After trying twice and failing twice, the desperate devil pulls out all the stops. He shows Jesus a vista of all the kingdoms of the world, and all the power, money, women, popularity, food and drink that goes with them—if only the King of Kings would bow down to worship him.
Do you see the temptation? You can have all the pleasures this world has to offer, without the hard work of obedience, without the humiliation, without carrying a cross or shedding any blood. Everything, everything will be yours, Jesus, if only you will listen to me.”
Jesus didn’t want everything. He wanted you to be his own. He didn’t want an easy way out for himself. He wanted heaven for you. And the only way to accomplish that was through obedience, through humiliation, through a cross, through the shedding of blood. It’s true in this story, but it’s also true of Jesus’ story in general. He had everything. He was everything, but Jesus was willing to give up everything for you.
So if you’re wondering, look to Jesus in the wilderness and be reminded once again: God is really on your side.
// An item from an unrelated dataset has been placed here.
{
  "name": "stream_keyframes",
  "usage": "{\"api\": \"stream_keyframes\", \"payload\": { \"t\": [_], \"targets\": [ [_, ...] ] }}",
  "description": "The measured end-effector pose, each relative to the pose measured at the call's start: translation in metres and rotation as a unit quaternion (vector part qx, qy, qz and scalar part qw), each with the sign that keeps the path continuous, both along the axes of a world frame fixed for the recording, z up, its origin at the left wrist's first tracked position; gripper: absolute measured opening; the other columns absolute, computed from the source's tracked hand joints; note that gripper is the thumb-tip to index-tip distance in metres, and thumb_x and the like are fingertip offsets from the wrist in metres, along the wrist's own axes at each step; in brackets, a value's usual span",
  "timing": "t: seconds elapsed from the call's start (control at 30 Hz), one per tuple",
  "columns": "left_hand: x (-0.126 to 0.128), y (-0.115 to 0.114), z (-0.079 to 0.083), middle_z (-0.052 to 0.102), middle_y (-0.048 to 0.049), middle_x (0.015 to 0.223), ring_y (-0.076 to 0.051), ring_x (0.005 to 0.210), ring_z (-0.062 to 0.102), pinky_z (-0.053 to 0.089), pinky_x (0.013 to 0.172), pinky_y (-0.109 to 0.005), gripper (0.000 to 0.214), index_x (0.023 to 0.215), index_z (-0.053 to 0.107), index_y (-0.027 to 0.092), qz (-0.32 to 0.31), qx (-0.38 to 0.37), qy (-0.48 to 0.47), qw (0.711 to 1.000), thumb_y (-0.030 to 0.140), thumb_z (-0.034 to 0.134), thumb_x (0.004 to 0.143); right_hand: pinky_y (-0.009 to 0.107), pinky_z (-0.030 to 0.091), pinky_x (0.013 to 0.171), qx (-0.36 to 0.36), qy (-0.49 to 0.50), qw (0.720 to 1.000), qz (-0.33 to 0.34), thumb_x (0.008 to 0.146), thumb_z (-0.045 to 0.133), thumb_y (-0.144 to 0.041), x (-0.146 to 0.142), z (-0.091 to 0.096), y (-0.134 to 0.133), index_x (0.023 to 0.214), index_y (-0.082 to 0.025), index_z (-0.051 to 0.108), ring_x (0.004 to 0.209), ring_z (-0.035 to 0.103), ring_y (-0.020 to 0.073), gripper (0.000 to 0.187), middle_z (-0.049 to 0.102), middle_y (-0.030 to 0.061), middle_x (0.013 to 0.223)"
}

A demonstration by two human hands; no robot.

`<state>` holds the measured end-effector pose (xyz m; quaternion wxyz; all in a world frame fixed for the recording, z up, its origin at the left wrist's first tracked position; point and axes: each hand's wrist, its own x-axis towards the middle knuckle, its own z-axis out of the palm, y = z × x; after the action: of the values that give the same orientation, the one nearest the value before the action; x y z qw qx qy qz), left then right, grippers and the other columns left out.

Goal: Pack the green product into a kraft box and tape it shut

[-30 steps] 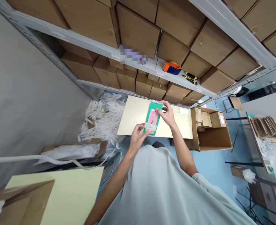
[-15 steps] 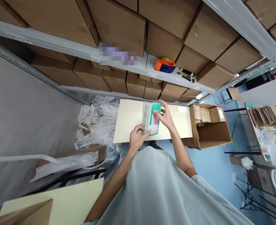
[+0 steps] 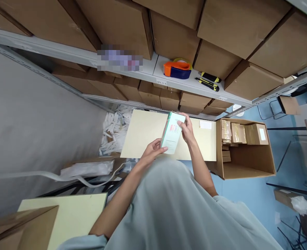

The fact is, he loves you. And he likes you, too—with a genuine affection that a perfect father has for his dear children. God is on your side.
And we live like people who are on his side. How does this text teach us to do that? First of all, the text teaches us that the devil is a nasty enemy, who takes his daily battles with us seriously. So don’t let your guard down. I read this on a blog called Bread for Beggars this week, and thought I’d share it with you.
At the end of World War II, the night before the Allies hit the beaches at Normandy, U.S. paratroopers were dropped behind enemy lines to cut off Hitler’s reinforcements. Moving through the dead of night, alone or in small groups, the paratroopers had orders to fight an enemy they couldn’t see or predict.
The commanders, though, were unhappy with some of their troopers. Too many had hunkered down in hedgerows to await the dawn; a few had even gone to sleep. Pvt. Francis Palys of the 506th saw what was perhaps the worst dereliction of duty. Hearing “all kinds of noise and singing from a distance,” he and his men sneaked up on a farmhouse. In it was a mixed group from both American divisions. The paratroopers had found the Calvados barrel in the cellar and “they were drunker than a bunch of hillbillies on a Saturday night wingding” (D-Day Illustrated Edition: June 6, 1944: The Climactic Battle of World War II; p. 245, 246). These men knew they were at war – but they refused to act like it. Do you always realize that you are at war? Do you always act like it?
The devil doesn’t just mean to do you harm. His first priority is to lull you to sleep. Don’t let your guard down. And don’t forget to use your weapons. We didn’t mention it when we were walking through the text, but did you notice that for every temptation, Jesus had an answer? For every one of the devil’s fastballs that caught the meaty part of the plate, Jesus was ready with the Louisville Slugger of God’s Word?
And if you think, “Well, that’s just too easy, too simplistic, Pastor. To think that running to my Bible is going to help me when tempted, that’s just naive.” If you think that, consider the possibility that that’s exactly what the devil wants you to think. He wants you to leave your best player on the bench. He wants you to walk into battle with him without your sword and shield.
So just try it. Be in the Word always, but especially the next time Satan turns up the rhetoric. Find this story in your Bible in fact—Matthew 4—and learn from the best how to send the devil running. Using the Word to fight off temptation worked for Jesus. Now you fight, too using the same weapon. Because you know that Jesus is by your side. And you know God is on your side. Amen.